Action item: Return only the number of lines in the material below holding the string "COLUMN".

----------

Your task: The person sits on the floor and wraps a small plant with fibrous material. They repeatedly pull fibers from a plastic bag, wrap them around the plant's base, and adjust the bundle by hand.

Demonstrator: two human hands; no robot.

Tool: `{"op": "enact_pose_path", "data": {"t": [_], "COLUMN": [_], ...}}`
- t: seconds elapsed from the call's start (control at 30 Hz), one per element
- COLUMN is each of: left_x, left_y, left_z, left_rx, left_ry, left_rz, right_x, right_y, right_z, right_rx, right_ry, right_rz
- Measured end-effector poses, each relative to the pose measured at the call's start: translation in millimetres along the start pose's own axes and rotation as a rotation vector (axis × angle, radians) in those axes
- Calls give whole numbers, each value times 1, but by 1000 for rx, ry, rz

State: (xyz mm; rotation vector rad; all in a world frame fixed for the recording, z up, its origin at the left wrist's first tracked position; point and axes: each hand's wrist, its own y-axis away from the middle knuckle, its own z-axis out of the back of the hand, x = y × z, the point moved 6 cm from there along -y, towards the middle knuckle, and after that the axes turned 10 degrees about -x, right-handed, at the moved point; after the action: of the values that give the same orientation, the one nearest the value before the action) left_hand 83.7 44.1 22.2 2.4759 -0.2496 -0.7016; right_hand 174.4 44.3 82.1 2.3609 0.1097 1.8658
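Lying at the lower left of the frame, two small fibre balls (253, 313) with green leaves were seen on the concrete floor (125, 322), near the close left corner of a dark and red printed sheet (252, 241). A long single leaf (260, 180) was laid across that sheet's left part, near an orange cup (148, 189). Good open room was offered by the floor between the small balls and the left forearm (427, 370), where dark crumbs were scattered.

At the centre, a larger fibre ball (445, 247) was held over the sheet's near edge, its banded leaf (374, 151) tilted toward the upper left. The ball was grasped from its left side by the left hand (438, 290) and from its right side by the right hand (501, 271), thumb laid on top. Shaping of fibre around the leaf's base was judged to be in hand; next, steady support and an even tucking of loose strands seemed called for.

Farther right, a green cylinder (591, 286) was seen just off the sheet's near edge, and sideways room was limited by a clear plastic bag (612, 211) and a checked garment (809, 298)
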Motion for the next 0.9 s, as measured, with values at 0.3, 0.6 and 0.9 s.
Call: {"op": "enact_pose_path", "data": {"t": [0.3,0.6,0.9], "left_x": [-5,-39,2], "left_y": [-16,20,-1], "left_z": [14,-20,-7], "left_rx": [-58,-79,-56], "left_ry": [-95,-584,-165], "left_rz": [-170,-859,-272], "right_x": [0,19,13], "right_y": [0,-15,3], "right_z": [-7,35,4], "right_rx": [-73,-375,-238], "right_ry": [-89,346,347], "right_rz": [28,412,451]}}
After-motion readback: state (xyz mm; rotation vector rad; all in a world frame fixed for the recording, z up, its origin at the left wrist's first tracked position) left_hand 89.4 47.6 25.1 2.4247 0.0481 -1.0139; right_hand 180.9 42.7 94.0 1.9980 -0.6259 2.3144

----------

Answer for this exercise: 2